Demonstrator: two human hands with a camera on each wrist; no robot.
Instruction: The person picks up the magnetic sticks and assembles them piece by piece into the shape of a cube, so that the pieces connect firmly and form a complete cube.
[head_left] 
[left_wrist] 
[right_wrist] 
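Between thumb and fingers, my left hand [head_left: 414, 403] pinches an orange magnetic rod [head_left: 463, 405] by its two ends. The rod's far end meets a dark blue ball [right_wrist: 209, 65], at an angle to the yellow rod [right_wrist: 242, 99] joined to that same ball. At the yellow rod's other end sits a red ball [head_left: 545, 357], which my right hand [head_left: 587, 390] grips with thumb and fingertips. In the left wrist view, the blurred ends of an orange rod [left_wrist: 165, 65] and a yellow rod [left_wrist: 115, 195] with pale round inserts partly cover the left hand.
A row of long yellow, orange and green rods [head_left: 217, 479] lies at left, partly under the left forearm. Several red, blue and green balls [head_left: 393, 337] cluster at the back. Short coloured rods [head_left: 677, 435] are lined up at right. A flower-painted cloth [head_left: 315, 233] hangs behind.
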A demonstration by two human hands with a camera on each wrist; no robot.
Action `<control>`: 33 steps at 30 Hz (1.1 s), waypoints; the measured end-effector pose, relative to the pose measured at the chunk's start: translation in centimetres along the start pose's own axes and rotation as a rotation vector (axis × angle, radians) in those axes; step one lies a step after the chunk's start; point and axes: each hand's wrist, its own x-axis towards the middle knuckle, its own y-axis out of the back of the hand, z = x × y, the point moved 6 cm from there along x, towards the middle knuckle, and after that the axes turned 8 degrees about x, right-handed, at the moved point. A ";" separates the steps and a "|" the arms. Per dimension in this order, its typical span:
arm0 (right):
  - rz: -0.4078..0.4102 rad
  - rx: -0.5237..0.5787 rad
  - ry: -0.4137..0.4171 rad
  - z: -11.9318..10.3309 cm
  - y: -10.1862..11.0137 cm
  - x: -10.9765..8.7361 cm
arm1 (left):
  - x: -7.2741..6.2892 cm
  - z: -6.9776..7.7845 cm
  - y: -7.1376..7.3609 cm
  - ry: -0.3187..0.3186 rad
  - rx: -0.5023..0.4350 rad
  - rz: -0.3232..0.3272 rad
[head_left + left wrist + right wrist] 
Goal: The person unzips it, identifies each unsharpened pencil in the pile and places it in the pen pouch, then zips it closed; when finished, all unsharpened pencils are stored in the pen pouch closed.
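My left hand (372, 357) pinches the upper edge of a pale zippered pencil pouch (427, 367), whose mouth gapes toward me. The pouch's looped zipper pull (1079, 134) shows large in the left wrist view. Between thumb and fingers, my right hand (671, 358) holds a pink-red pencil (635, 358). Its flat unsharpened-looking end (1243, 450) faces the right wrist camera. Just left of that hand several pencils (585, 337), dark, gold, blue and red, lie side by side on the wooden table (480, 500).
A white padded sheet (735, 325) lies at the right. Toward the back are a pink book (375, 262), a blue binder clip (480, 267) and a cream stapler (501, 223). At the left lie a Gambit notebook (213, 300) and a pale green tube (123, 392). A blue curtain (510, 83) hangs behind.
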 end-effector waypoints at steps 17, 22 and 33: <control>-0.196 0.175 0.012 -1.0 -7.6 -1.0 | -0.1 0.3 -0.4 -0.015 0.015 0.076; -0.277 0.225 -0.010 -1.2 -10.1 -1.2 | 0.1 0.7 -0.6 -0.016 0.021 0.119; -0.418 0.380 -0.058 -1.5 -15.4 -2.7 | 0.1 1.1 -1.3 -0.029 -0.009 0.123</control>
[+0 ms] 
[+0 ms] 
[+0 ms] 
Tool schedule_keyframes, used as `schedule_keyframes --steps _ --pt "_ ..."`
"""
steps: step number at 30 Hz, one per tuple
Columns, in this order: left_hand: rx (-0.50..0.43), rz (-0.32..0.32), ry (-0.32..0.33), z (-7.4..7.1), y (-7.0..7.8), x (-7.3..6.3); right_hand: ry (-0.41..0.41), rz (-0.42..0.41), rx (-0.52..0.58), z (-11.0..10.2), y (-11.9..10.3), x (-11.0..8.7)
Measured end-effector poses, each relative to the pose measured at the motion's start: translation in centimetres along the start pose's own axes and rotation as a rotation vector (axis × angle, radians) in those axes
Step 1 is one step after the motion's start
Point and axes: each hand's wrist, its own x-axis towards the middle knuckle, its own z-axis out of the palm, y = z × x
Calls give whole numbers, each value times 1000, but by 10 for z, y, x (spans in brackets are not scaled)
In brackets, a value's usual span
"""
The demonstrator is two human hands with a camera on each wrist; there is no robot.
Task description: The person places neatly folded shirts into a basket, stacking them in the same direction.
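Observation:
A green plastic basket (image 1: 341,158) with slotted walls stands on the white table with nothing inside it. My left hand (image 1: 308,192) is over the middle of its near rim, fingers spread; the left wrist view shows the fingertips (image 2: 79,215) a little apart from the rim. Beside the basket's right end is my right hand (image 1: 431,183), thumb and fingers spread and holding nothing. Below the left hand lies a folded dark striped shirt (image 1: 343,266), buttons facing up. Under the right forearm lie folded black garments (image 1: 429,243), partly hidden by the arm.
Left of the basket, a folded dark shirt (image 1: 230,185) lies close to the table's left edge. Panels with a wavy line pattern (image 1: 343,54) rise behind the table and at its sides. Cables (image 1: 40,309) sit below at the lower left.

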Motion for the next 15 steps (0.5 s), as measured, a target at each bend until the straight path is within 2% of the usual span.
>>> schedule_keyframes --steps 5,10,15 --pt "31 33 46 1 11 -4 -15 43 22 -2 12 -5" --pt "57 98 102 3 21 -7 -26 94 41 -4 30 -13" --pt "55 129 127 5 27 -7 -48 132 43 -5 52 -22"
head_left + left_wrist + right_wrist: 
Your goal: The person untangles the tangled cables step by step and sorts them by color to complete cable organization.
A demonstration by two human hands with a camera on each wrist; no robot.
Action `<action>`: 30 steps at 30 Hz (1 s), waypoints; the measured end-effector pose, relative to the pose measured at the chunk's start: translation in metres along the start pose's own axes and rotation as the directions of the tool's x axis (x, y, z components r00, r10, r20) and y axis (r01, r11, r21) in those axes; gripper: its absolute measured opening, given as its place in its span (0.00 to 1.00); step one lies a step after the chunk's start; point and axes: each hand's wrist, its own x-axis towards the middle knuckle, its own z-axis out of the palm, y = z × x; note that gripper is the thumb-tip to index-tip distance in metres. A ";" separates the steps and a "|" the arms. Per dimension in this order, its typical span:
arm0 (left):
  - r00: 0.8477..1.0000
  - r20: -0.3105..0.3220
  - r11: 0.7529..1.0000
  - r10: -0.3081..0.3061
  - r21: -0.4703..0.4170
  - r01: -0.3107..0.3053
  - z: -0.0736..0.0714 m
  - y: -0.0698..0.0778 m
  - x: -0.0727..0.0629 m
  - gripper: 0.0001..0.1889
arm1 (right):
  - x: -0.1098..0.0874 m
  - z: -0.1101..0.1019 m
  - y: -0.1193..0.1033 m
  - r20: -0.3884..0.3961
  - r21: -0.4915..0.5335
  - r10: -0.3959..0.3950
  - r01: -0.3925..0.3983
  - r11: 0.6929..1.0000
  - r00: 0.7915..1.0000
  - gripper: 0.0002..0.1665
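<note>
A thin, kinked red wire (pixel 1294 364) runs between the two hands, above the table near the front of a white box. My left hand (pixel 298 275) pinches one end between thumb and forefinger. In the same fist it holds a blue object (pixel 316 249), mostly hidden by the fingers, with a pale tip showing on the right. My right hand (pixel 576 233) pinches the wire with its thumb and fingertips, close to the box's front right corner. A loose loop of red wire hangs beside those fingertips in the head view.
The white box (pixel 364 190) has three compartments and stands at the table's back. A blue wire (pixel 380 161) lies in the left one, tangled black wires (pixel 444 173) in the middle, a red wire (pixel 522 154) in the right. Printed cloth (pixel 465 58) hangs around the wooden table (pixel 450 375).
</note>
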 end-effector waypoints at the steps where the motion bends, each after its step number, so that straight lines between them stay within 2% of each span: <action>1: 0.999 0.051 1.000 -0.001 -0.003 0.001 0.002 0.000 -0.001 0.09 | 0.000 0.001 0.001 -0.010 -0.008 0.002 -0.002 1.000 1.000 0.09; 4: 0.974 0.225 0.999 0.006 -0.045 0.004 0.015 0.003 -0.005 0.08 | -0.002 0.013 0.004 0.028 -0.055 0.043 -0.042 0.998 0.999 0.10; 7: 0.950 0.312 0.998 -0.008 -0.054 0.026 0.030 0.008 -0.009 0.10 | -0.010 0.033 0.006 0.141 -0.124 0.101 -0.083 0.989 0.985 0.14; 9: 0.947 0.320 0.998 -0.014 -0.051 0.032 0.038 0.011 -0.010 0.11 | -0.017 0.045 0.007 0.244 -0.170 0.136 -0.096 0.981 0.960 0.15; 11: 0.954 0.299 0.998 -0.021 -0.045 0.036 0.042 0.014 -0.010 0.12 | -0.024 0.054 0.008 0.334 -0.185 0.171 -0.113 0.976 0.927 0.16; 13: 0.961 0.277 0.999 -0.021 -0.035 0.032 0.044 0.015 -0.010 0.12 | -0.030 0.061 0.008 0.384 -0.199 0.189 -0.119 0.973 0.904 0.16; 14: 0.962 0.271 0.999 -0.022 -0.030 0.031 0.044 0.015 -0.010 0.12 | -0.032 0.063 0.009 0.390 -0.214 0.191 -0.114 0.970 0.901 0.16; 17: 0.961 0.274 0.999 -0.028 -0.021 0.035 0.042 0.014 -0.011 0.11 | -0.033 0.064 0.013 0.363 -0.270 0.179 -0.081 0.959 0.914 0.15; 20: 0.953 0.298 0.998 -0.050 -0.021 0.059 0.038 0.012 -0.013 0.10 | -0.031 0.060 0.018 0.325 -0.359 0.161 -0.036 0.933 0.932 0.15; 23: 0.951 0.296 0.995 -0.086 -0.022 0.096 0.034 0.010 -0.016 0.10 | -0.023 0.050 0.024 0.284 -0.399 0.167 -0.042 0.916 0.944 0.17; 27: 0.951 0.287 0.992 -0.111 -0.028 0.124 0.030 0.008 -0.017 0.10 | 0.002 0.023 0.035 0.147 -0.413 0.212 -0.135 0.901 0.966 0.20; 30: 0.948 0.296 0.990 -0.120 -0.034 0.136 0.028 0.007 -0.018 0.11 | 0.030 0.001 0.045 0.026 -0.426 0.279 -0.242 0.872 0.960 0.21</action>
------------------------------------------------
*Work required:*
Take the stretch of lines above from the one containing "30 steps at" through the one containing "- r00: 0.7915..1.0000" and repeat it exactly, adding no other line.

*Result for this task:*
Action `<action>`: 30 steps at 30 Hz (1 s), waypoints; the measured end-effector pose, relative to the pose measured at the chunk's start: translation in metres along the start pose's own axes and rotation as the directions of the tool's x axis (x, y, z components r00, r10, r20) and y axis (r01, r11, r21) in those axes; gripper: its absolute measured opening, given as its place in its span (0.00 to 1.00); step one lies a step after the chunk's start; point and axes: each hand's wrist, its own x-axis towards the middle knuckle, its own z-axis out of the palm, y = z × x; note that gripper is the thumb-tip to index-tip distance in metres. A ";" separates the steps and a "|" the arms. Per dimension in this order, its typical span:
arm0 (left):
  - r00: 0.8477..1.0000
  - r20: -0.3105..0.3220
  - r11: 0.7529..1.0000
  - r10: -0.3081..0.3061
  - r21: -0.4703..0.4170
  - r01: -0.3107..0.3053
  - z: -0.0736..0.0714 m
  - y: -0.0698..0.0778 m
  - x: -0.0727..0.0629 m
  - gripper: 0.0001..0.1889
arm1 (right):
  - x: -0.1098..0.0874 m
  - z: -0.1101..0.1019 m
  - y: -0.1193..0.1033 m
  - r20: -0.3884..0.3961
  - r21: -0.4915..0.5335
  - r10: -0.3959..0.3950
  - r01: -0.3925..0.3983
  - r11: 0.6929..1.0000
  - r00: 0.7915..1.0000

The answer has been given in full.